JUDGE RALPH OHM: First it was all about religion. Today, he got a negative response on cooperating with a commercial TV production.

  • JUDGE RALPH OHM: First it was all about religion. Today, he got a negative response on cooperating with a commercial TV production.

Given the ethical controversy that came with former Judge Mary Ann Gunn’s use of her drug court as a springboard to commercial television, you’d think a judge wouldn’t even ask.


District Judge Ralph Ohm of Hot Springs asked a Judicial Ethics Advisory opinion about whether the court could co-operate with a TV production company in producing a program, “profit based and perhaps syndicated,” that would expand on a seven-minute trailer already produced. The judge and court personnel expected to payment from the show, they said. The trailer included excerpts from court sessions, interviews with district judges and court personnel and titles such as “America’s Busiest District Court” and “Located in America’s Most Dangerous City.”
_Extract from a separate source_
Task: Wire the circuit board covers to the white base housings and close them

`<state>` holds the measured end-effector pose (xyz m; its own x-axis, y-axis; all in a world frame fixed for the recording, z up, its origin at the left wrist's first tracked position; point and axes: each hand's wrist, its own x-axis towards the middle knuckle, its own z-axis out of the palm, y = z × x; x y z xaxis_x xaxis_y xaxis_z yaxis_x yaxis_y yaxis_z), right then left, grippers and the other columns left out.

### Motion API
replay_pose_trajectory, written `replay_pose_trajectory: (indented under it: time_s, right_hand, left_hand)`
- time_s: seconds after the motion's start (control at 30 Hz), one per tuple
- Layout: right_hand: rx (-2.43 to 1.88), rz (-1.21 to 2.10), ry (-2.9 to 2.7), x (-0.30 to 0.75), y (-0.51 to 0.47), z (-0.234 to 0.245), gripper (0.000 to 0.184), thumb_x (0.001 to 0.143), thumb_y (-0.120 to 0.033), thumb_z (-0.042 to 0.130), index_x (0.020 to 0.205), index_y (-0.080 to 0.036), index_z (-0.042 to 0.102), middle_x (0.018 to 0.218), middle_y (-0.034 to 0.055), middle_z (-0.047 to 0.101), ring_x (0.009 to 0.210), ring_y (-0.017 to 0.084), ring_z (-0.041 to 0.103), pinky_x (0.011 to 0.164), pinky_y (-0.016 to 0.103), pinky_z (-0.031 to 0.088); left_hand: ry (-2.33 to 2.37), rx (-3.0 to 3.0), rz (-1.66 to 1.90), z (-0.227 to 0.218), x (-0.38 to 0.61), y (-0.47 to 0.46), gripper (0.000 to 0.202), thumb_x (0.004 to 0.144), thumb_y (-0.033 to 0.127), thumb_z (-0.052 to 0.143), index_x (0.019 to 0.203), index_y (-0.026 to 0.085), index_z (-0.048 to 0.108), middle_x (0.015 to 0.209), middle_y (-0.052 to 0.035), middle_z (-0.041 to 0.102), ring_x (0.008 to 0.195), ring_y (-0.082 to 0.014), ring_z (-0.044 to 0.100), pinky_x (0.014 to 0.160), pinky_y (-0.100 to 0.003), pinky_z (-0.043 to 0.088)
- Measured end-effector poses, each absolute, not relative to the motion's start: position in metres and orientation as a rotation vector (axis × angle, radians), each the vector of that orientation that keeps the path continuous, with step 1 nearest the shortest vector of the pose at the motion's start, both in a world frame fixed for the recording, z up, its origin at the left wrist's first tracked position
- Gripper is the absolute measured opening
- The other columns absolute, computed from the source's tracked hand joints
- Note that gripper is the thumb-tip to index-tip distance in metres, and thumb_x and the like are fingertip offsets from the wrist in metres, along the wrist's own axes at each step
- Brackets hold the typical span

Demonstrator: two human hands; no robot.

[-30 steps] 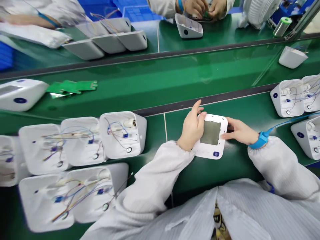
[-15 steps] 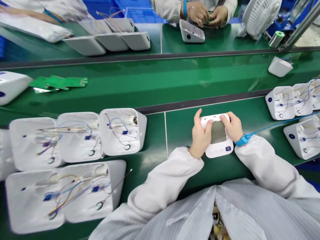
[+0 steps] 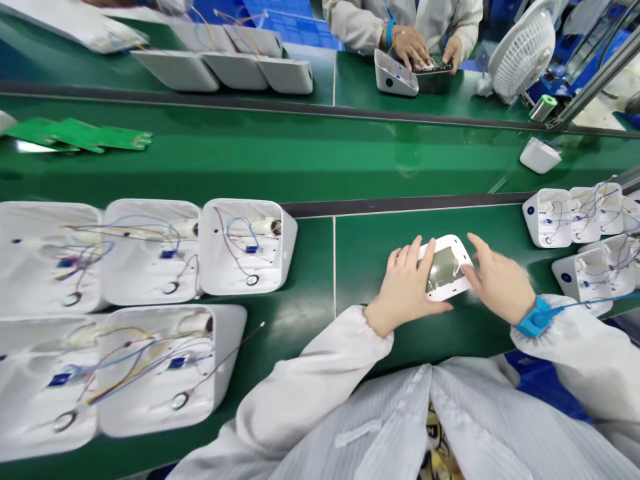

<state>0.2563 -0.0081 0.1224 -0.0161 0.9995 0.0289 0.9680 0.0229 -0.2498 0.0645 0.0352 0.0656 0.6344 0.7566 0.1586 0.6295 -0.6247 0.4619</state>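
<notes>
Left hand (image 3: 404, 290) grips the white panel (image 3: 451, 289); right hand (image 3: 503, 288) beside it, grip unclear. Seemingly the screen (image 3: 443, 269) is being handled; next move needs steadiness.

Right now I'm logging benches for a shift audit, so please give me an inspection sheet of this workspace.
Surface: green bench with a pale seam.
Things at hand: white panel with a greyish screen, between both hands.
Clutter: open white housings in two rows on the left; more housings on the right; green boards beyond the bench edge.
Grip: left hand at the panel's left side; right hand with its thumb at the right edge; how firmly, cannot tell.
Cables: blue cord from the right wristband; loose coloured wires in the housings.
Surroundings: another person's hand opposite; white fan.
</notes>
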Motion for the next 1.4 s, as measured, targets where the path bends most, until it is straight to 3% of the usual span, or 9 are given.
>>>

Writing for the committee, law professor Howard Brill went through the history of conflicts between judicial integrity and commercial TV productions and applicable rules on use of TV cameras in courtrooms (limited). Conclusion:


Although we are aware of the principle of open courts as well as the public awareness and understanding of the judicial system, we believe that our involvement with this project would cross a line. The proposal raises significant risks of impairing the prestige and dignity of the court, connects the court to an on-going commercial enterprise for entertainment, and raises the appearance of impropriety. … This opinion discusses possible solutions and remedies. But in principle we conclude that participation with the television program proposal as set forth will be inconsisten with the administration of justice in the Arkansas courts and with the principles of the Code of Judicial Conduct.

Problems cited included use of public facilities, titles that “may not be well received by the Hot Springs community”; informed consent by all who might be photographed and the question of compensation. On the last, the opinion said that while court personnel would not be paid, a broader issue remains about a rule prohibiting using “the prestige of judicial office to advance the personal or economi interests of the judge or others, or allow others to do so.” Taping of TV proceedings would appear to violate this rule.

Here’s the full opinion. It might be good if similar attention could be given to Ohm’s use of the court for directing defendants to religious programs. (Also here.)


In other opinions released today, the committee said:

* RELATIONSHIPS: Circuit Judge Bynum Gibson of Monticello didn’t automatically have to disqualify in a case in which a cousin was an attorney. Cousins are not included in the relationships for which automatic disqualification is required.

* NEWSPAPER COVERAGE: The committee said a Sebastian County drug court could co-operate, in delineated ways, with a newspaper reporting project on the experience of prescription drug abusers sentenced to the court.